What puts you most at risk of developing a serious health condition?

If you guessed smoking, not eating right, genetics or being exposed to pollution, you’d be wrong.

“The most common illnesses are more common in poor people,” Dr. Gary Bloch, a Toronto physician who treats some of that city’s poorest people, told Business in Vancouver.

“Something like diabetes, which is becoming more common in our society, is that much more common. Heart disease is common, but is that much more common. Even things like cancers of various sorts.”

Wearing jeans and a brown sweater, and with an unruly mop of curly blond hair, Bloch identifies himself as an unlikely member of Canada’s richest 5%.

But he thinks wealthy people like him should pay more income tax. It’s the only way, he says, to combat the serious health problem of poverty.

Bloch, 39, has become the public face of a movement of doctors and health providers who are pressing for poverty to be dealt with as a health issue.

“We’re willing to spend billions of dollars to help people with diabetes, heart disease, people who smoke, people who are obese,” Bloch said. “For some reason we’ve decided to pump our tax money into dealing with those types of conditions.”

Anita Huberman, CEO of the Surrey Board of Trade, is interested in what Bloch has to say. British Columbia’s second-largest city is the fastest-growing region in Metro Vancouver, but it’s also struggling with crime and poverty.

For instance, a higher proportion of Surrey’s population uses the food bank than the B.C. or national average, according to a recent report that tracked quality of life in the municipality.

That affects Surrey’s economy, Huberman said.

“Poverty increases health-care costs, policing burdens, diminished educational outcomes,” Huberman said. “When we have a skill shortage and a labour shortage issue not only provincially but nationally, we want to try to maximize the full labour productivity of all of our citizens.”

In 2013, B.C. had the highest rate of child poverty in Canada, according to youth advocacy group First Call’s annual report on the issue. That organization has called out the provincial government for doing the least among the provinces on the issue.

Huberman would like B.C. to adopt a poverty reduction strategy, similar to policies recently adopted by New Brunswick and Ontario. Poverty advocates have also called for Canada to adopt a national strategy.

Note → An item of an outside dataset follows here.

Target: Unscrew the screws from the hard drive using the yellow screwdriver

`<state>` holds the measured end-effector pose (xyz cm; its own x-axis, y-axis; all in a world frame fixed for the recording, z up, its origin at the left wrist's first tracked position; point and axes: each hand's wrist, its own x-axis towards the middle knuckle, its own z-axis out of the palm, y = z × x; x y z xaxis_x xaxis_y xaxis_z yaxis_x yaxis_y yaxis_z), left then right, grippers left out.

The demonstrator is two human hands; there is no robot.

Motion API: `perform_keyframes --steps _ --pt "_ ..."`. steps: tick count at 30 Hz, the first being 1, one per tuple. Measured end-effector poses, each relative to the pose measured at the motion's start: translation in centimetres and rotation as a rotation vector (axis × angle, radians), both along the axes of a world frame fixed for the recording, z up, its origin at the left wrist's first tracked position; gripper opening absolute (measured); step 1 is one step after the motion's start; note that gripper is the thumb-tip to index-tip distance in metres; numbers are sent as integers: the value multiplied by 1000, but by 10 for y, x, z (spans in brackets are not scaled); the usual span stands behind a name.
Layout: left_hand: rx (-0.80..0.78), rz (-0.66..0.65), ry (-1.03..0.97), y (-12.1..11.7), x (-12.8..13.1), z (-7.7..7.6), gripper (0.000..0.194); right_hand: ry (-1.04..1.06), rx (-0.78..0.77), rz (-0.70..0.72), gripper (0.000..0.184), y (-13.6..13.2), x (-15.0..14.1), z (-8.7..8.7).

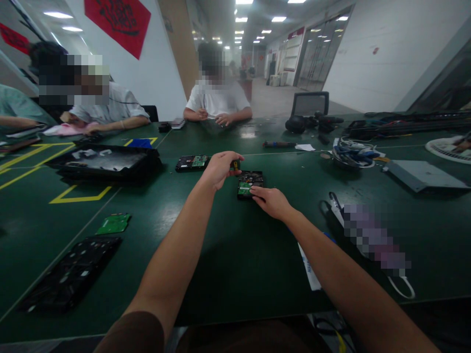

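- While the left hand (220, 169) grips a small tool (236, 165) by the drive (255, 176) at centre, the right hand (272, 202) touches it, grip unclear.
- Its green board (244, 188) seems unremoved.
- Left, one board (113, 223) lies loose; a farther drive (184, 164) has its board (200, 161) on.

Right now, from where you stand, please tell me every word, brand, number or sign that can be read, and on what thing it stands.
No text is clear enough to quote.
Large red sign: dark writing, too distorted.
Smaller red sign: too blurred.
White strip: blue letters, blurred, partly covered.
Green circuit board by the right hand: any marks too small.
Strapped item: pixelated.
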<state>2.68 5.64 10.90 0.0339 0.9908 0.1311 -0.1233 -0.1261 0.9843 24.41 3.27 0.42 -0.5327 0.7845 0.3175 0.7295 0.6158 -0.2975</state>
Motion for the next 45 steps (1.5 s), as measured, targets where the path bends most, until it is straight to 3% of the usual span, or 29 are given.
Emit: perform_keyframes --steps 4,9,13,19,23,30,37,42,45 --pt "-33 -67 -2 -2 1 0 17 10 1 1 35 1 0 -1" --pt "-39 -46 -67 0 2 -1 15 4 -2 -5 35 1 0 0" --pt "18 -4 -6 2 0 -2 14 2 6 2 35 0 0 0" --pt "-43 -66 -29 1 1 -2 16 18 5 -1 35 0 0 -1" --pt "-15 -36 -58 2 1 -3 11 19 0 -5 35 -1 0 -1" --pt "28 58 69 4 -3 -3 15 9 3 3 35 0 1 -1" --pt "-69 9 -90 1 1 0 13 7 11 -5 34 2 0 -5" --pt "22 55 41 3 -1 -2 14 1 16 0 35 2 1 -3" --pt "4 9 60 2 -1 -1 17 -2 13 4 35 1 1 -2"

Business in Vancouver spoke with Bloch when he was in Vancouver in September speaking to health providers, politicians and the public about the link between income and health.

Bloch was born in South Africa but grew up in Vancouver. His mother has practised medicine at Kitsilano’s Pine Free Clinic, which focuses on sexual and reproductive health care for young people, for nearly 30 years. Early experiences with the Jewish youth movement Habonim Dror and stints in Africa shaped his interest in social justice issues, Bloch said. In Toronto, he’s found a strong community of “progressive and activist” doctors.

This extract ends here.